For the Scheme of Arrangement (“the Scheme”) to be successful the examiner must persuade at least one class of creditors to accept the Scheme before it can be brought before the Courts for approval.

Examiner in addition, he must ensure that all creditors within a class are treated the same way. The formulation of the scheme will usually cause some degree of discontent in at least one of the classes of creditors identified by the examiner.

The first task of the examiner is to divide the body of creditors into different classes. The formulation of the Scheme is the examiner’s attempt to share out a limited fund usually following some form of investment, between competing claims of different classes of creditors.

The typical Scheme will involve a secured creditor receiving all the funds owing to them, but sometimes by way of instalments and at times will involve some writing off of interest. The preferential creditors will usually receive a substantial dividend on foot of their liabilities whereas the unsecured creditors will generally receive much less.

The key to having the examiner’s proposals for a Scheme approved by the creditors is to formulate and present the Scheme in such a way that the creditors will secure a more advantageous outcome for themselves by endorsing the examiners proposals, than would be the case should the company be wound up.

A central part of the process is for the examiner to predict the likely attitude of the different classes of creditors to his proposals and formulate the Scheme accordingly.
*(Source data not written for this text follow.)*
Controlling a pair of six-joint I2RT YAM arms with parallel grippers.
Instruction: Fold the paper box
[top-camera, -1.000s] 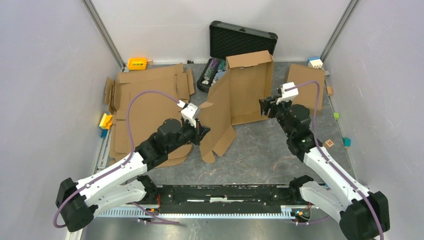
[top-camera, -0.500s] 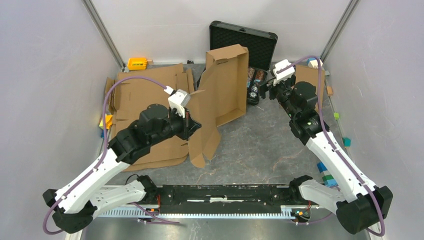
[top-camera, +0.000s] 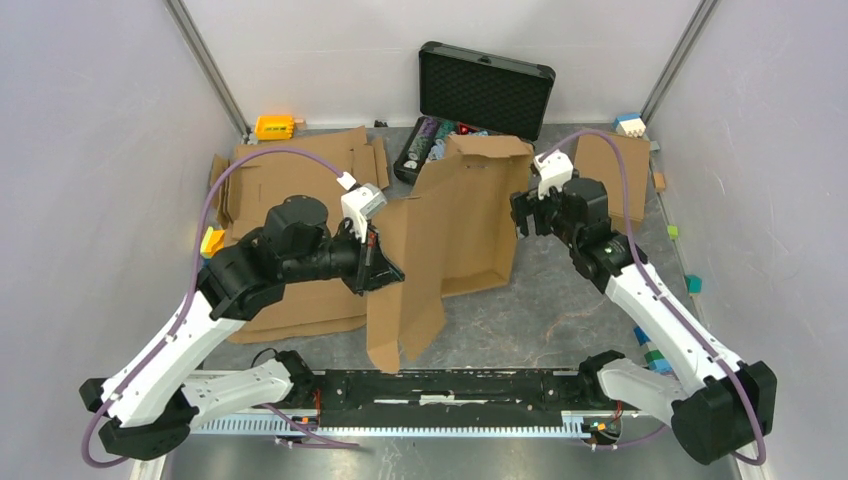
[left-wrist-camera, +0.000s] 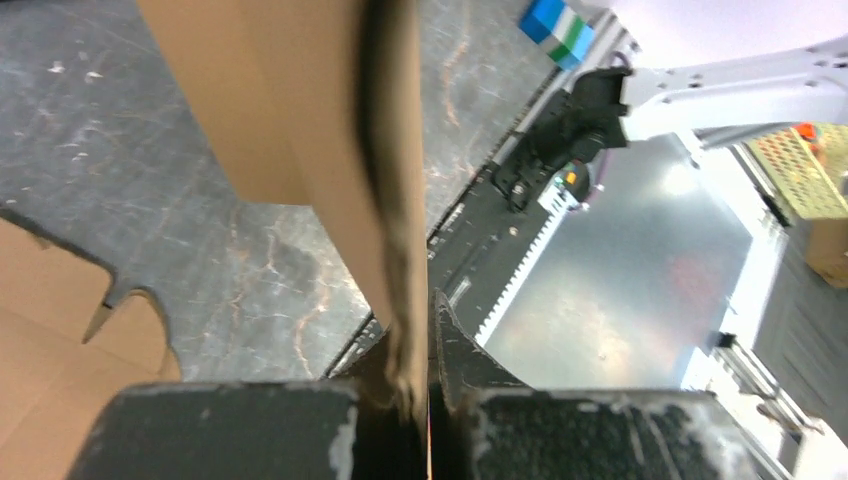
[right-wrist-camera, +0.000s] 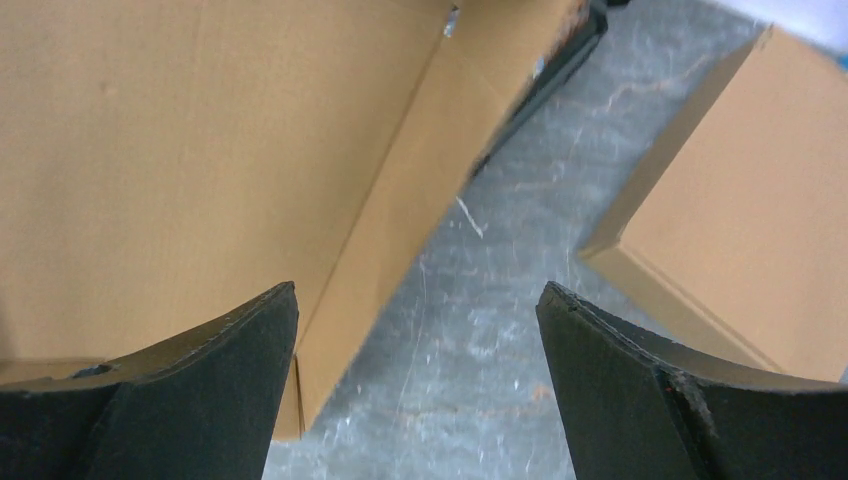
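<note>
Your brown corrugated cardboard paper box (top-camera: 455, 225) stands half-raised in the middle of the worktop (top-camera: 540, 310). It looks light and stiff across the panels but likely to hinge and flop at its creases, so take it by a panel edge near a crease. The left gripper (left-wrist-camera: 418, 385) is clamped on one thin edge. The right gripper (right-wrist-camera: 415, 305) is spread wide and empty beside the far panel. Mind the open black hard case (top-camera: 487, 85) just behind and the flat cardboard sheets (top-camera: 290, 190) under the left arm.

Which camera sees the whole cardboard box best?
The top view: nearly the whole paper box shows, flaps and all. The left wrist view sees only its edge, pinched in the left pincer. The right wrist view sees just one close-up panel.
</note>
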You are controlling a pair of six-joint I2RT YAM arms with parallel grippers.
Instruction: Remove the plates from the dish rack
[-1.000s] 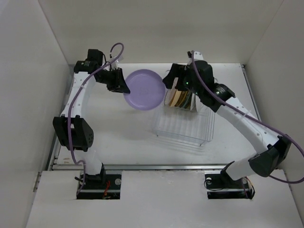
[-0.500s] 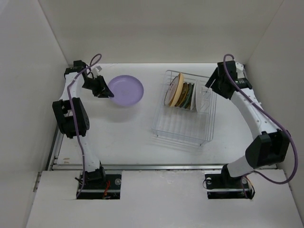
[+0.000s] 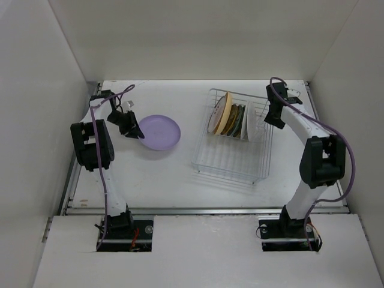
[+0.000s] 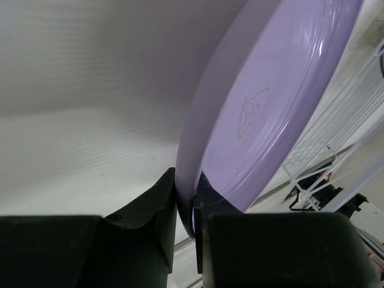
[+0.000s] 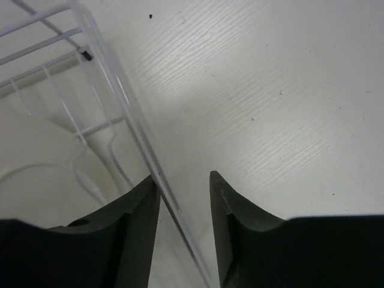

It is often the case that those creditors who vote against the examiner’s proposals feel that they have been unfairly prejudiced by the Scheme and that they would be in a more favourable position if the company went into liquidation.

Following the formulation of the Scheme it must be put to the vote of both a meeting of shareholders and creditors. Once the shareholders and creditors meetings have considered and voted on the Scheme the examiner must revert to the Court with a report on the outcome of the meetings and any modifications of the proposals adopted at the meetings.

This report is designed to indicate to the Court the views of the various classes of the company’s creditors. Obviously the Court will be inclined to approve a Scheme where it enjoys considerable support.

An examiner is permitted to formulate only those proposals which make it likely that the company will survive as a going concern, in whole or in part.